**What to produce:** What lines in this listing contain the string "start"? Report each one by copying it.

**Data block:**
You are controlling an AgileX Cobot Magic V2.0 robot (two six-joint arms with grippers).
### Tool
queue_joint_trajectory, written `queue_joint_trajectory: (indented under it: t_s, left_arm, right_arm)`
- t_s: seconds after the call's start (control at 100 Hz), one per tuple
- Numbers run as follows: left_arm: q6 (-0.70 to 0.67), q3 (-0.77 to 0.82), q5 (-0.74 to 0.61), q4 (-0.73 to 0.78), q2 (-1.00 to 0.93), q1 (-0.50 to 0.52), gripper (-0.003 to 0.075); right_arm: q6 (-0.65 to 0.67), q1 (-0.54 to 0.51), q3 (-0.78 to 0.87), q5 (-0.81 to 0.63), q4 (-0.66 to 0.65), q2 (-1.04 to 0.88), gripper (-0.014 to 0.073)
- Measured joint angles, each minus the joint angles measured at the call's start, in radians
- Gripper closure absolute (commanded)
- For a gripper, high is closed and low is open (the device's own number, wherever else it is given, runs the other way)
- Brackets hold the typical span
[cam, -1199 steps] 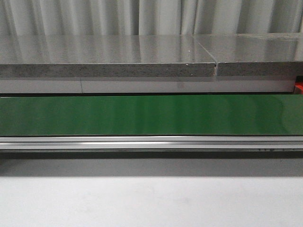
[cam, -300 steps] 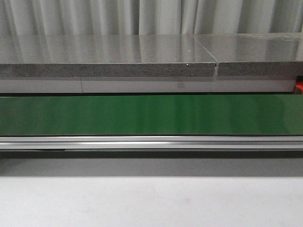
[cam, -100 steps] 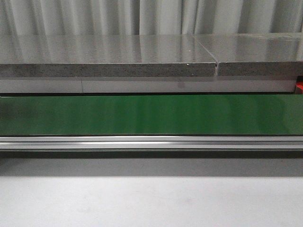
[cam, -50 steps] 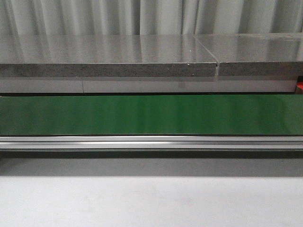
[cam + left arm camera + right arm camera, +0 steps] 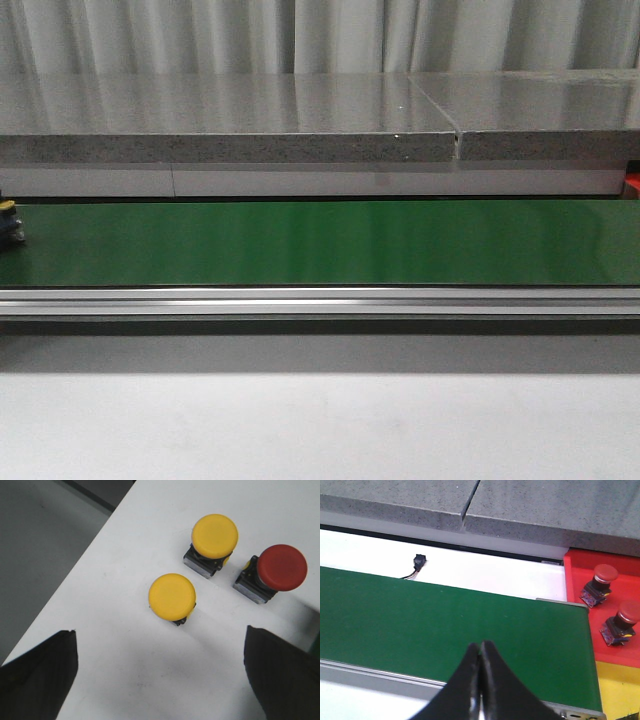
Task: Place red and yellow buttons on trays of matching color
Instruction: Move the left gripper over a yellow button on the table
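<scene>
Yellow button [image 5: 10,221] — far left on belt [image 5: 330,243]

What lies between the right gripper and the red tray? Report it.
In the right wrist view, only bare green conveyor belt lies between the right gripper and the red tray.

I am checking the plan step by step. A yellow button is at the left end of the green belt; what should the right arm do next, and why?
Probably wait and open: the right gripper is shut and empty above the green belt, while the yellow button sits at its far left end.
</scene>
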Motion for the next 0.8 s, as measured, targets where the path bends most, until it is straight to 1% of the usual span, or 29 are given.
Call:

**Task response:**
- t_s: seconds after the call's start (control at 100 Hz), one per tuple
- Measured joint angles, each minus the joint angles measured at the call's start, in radians

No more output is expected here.